In the United States, GM controls 14.8% of the market for cars, an increase of 1% since 2013. Barra was pleased with the company's performance, saying that, "Our core operations was very strong this quarter, reflecting the positive response of customers to the new vehicles we are bringing to market." The 1% increase helped to raise North American sales by $1.4 billion this past year.
GM's market share is also expanding in Asia-Pacific, Middle East, and Africa. Its Wuling, Buick, and GMC brands increased GM's volume of sales by approximately 9% in these regions last year. In China, Asia's largest market (by sales), GM is second to only Volkswagen which owns 20.8% of the passenger car market. Expanding international market share will aid GM in rebounding from its recall costs and to accommodate future growth.

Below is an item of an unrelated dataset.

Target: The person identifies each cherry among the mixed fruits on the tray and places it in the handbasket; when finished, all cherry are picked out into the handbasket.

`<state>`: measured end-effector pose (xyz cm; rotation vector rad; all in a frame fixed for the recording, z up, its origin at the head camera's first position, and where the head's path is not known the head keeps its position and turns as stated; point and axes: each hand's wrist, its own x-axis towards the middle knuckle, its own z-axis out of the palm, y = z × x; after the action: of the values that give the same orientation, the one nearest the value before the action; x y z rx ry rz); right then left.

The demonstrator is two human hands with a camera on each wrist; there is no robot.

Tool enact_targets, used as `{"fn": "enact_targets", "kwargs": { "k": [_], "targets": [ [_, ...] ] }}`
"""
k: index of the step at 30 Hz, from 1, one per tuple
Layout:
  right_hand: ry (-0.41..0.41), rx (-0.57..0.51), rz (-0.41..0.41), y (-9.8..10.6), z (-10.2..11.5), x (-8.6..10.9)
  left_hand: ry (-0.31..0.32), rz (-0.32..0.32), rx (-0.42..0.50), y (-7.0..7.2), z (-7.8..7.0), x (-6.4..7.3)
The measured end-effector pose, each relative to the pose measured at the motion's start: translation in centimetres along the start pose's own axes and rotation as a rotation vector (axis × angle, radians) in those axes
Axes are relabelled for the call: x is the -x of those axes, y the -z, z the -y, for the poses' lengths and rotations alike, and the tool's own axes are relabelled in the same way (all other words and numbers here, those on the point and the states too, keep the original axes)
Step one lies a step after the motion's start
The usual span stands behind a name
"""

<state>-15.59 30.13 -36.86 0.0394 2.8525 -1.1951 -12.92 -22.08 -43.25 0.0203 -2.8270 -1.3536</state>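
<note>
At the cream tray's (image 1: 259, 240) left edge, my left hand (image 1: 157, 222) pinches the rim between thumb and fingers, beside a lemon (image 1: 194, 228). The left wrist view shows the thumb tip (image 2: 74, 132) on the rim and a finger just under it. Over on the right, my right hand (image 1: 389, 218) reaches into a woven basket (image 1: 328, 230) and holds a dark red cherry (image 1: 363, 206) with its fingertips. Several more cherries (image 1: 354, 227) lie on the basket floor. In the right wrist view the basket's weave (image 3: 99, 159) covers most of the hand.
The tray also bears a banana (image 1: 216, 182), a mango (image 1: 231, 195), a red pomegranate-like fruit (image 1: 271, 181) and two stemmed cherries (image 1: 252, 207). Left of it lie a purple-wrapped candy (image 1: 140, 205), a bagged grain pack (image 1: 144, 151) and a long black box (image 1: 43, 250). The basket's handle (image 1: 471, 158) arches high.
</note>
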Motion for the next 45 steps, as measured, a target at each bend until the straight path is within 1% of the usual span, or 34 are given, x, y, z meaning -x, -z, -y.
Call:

There is no denying that General Motors is in a tough spot, but it appears it is in a position to turn things around. With protection from its 2009 bankruptcy, GM can mitigate losses from the recalls and take advantage of increases in market share, both in the U.S. and internationally. Furthermore, once recall costs no longer drag down profits, investors should see growth and a healthier balance sheet. Surprisingly, despite the recalls, GM is managing to keep its head above water. Investors should sit tight: This Detroit giant still has some fight left.